Imposible parece a primera vista un acuerdo entre las dos primeras fuerzas municipales (PP-PNV), aunque Josu Jon Imaz insista en que sus pupilos están dispuestos a dialogar con todos. A pesar de mantener una relación cordial con Alonso, Mikel Martínez ya advirtió de que se iría del Ayuntamiento si desde Sabin Etxea le obligan a pactar con los populares . Las desavenencias han sido muchas. Los nacionalistas consideran "nefasta" la gestión de Alonso, al que acusan de haber hecho retroceder la ciudad en estos ocho años y no haber sabido aprovechar la ventaja que Cuerda les dejó. El PP, por su parte, tacha de excluyentes a los jeltzales, a los que no ve con liderazgo suficiente para gobernar la capital alavesa.

Sin embargo, incluso ellos han vivido momentos de vino y rosas. No hay que olvidar que el PNV pactó con Alonso cinco proyectos estratégicos para la ciudad -reforma de Gamarra y Mendizorroza, tranvía, centro cívico de Ibaiondo y frontones de Lakua-, acuerdo al que luego se sumó el PSE.

Pero, quizá, la oposición más dura le ha llegado a Alonso del pueblo. De una parte, desde la propia plantilla municipal.

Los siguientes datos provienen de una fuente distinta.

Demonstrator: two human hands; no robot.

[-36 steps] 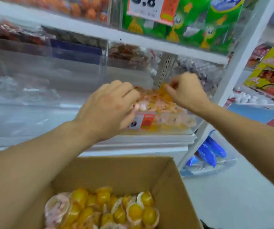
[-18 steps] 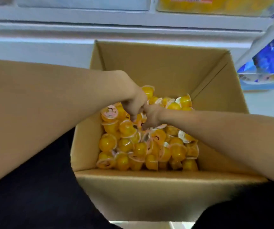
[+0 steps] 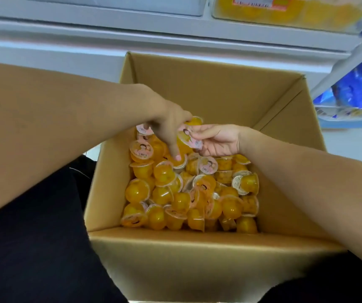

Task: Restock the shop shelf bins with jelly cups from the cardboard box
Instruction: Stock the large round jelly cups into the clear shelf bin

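While the left hand point(image 3: 171, 127) reaches with loose fingers into the cardboard box point(image 3: 197, 84), the right hand point(image 3: 217, 139) at 3 o'clock pinches 1 jelly cup point(image 3: 188, 136).

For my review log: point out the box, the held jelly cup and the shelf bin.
box point(image 3: 197, 254): head view, near wall.
held jelly cup point(image 3: 189, 137): head view, lid.
shelf bin point(image 3: 285, 16): head view, front.

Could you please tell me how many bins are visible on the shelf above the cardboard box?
2. One pale bin sits at the top, left of centre; one bin of yellow cups, with an orange label, sits at top right. More may lie outside the frame.
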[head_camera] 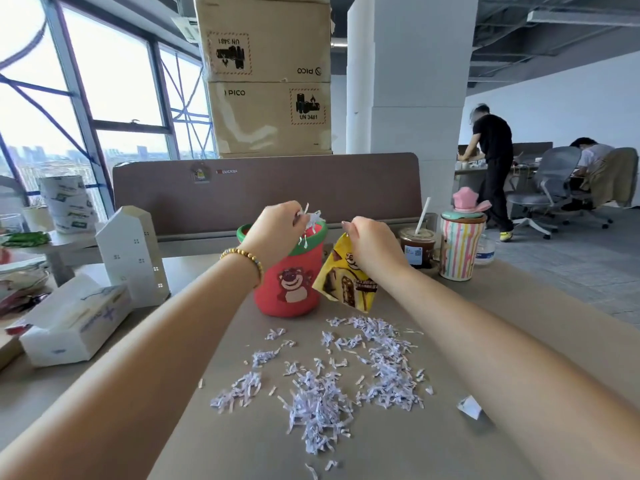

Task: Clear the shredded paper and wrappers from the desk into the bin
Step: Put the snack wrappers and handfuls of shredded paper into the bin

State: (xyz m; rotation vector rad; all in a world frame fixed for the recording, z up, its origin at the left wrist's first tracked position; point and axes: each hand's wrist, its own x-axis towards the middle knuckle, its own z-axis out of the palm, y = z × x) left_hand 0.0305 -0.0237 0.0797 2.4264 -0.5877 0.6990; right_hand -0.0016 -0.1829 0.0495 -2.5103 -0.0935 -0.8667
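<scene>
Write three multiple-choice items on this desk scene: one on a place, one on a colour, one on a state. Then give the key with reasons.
1. Where does the bin stand?
A. behind the loose shredded paper
B. on the tissue pack
C. on the floor

2. What colour is the bin's rim?
A. blue
B. green
C. black

3. What does the right hand hold?
A. nothing
B. the straw
C. a yellow wrapper

Key:
1 A: it stands on the desk, beyond the shreds.
2 B: a green band tops the red body.
3 C: its fingers pinch the wrapper's top beside the bin, while the left hand holds shreds over the opening.
</scene>
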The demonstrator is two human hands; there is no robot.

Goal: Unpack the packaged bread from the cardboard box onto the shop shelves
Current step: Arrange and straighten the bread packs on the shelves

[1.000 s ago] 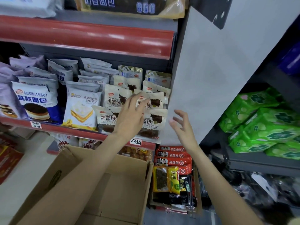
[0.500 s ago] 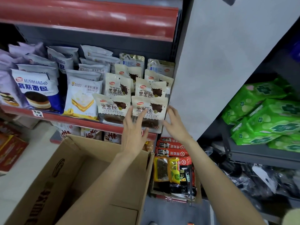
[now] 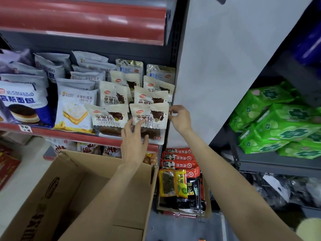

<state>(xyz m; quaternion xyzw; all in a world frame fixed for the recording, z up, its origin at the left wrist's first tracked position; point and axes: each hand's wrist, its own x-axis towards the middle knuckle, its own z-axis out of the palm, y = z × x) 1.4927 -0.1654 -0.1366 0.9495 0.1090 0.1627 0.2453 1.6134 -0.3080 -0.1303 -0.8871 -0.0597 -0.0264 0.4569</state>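
Observation:
Cream packets of dark bread stand in rows at the right end of the red-edged shelf [image 3: 69,134]. My left hand [image 3: 133,145] rests with straight fingers against the lower front of the front right bread packet [image 3: 152,115]. My right hand [image 3: 179,120] pinches that packet's upper right edge, next to the white side panel [image 3: 225,75]. A second front packet [image 3: 107,117] stands just to its left. The open cardboard box [image 3: 97,164] sits below the shelf under my left forearm, and its visible inside shows only bare cardboard.
White and blue bread bags [image 3: 74,105] fill the shelf's left part. Another red shelf [image 3: 83,20] hangs above. A small rack of snack packets [image 3: 180,178] stands below my right arm. Green packs [image 3: 281,124] lie on a grey shelf at the right.
My left hand has dropped from the upper packets to the lower front of the front right packet. My right hand has closed in and taken hold of its right edge.

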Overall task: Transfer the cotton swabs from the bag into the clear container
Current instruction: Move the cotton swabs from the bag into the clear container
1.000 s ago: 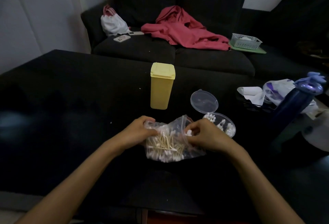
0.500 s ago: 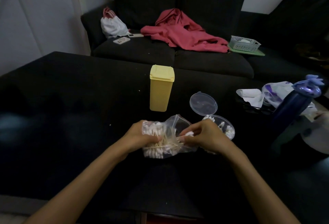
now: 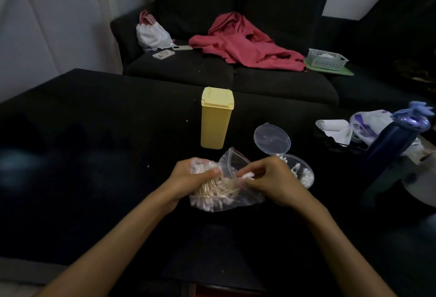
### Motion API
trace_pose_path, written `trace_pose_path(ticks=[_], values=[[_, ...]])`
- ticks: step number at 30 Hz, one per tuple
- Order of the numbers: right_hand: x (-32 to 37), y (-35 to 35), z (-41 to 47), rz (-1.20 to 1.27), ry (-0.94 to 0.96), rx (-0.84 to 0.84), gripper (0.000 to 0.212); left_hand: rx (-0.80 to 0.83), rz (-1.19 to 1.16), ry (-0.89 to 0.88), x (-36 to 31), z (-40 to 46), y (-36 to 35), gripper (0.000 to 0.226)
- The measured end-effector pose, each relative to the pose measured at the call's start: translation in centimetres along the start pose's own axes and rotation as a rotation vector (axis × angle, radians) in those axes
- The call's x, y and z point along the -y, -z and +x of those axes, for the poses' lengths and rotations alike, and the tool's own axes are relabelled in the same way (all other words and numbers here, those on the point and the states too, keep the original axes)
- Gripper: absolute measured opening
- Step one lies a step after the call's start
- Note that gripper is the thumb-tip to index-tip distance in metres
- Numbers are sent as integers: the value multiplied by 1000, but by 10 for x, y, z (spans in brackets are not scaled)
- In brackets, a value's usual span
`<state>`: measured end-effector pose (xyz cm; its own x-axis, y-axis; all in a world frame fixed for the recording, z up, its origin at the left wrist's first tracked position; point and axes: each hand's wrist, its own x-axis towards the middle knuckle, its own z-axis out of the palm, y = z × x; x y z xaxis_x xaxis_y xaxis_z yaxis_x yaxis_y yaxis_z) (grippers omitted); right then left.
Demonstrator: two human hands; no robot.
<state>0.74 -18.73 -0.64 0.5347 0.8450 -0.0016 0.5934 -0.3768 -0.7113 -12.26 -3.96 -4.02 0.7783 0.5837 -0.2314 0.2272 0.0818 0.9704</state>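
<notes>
While the left hand (image 3: pixel 188 176) grips the clear plastic zip bag (image 3: pixel 226 183) from its 9 o'clock side, fingers curled over the packed white-tipped wooden cotton swabs (image 3: pixel 212 193), the right hand (image 3: pixel 271 178) pinches a few swab tips at the bag's open mouth, at 3 o'clock. Both hands hold the bag between them, low over the black counter (image 3: pixel 94 155). Inside it the swabs lie bundled, their long axes running roughly 8 to 2 o'clock. Just beyond the right hand, at 2 o'clock, sits the round clear container (image 3: pixel 304 174), swabs already in it, its hinged lid (image 3: pixel 271 139) open. Farther at 12 o'clock stands a tall yellow lidded box (image 3: pixel 215 118).
</notes>
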Motion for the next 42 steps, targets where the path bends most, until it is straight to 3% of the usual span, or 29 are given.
trace_pose_path(ticks=[7, 10, 18, 24, 26, 29, 33, 38, 42], values=[[3, 11, -3, -11, 12, 30, 12, -25, 89, -78, -4, 3, -2, 23], [2, 23, -4, 136, -87, -24, 9, -26, 185, -150, -6, 5, 5, 24], [0, 22, -4, 335, -133, -24, 12, 13, 106, -47, -3, 7, 9, 24], [-6, 30, -4, 362, -142, -95, 18, -105, 242, -26, 4, 14, 17, 24], [-10, 35, -3, 377, -165, -133, 18, -164, 376, -15, 4, 15, 22, 38], [-12, 42, -3, 425, -179, -184, 17, -237, 484, 9, 2, 16, 23, 86], [-12, 55, -6, 449, -207, -242, 12, -328, 534, -74, -7, 11, 17, 103], [-20, 73, -12, 550, -267, -323, 18, -301, 835, -336, -23, 2, 8, 86], [-29, 86, -16, 626, -314, -365, 17, -337, 846, -511, -42, -4, -8, 45]])
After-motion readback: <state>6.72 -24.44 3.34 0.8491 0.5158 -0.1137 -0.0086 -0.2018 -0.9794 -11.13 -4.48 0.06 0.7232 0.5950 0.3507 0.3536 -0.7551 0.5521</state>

Así, el alcalde ha tenido que enfrentarse a la ira de las educadoras de las escuelas infantiles, los agentes de la Policía Local, las trabajadoras de la limpieza, los empleados del Aterpe... De otra parte, el enfado también le ha llegado desde la calle. Ante los vecinos de Aranbizkarra tuvo que dar marcha atrás a la urbanización de Tres Santos y ante los de Adurza, al desdoblamiento de la calle Iturritxu. Lo dicho, la suerte está echada.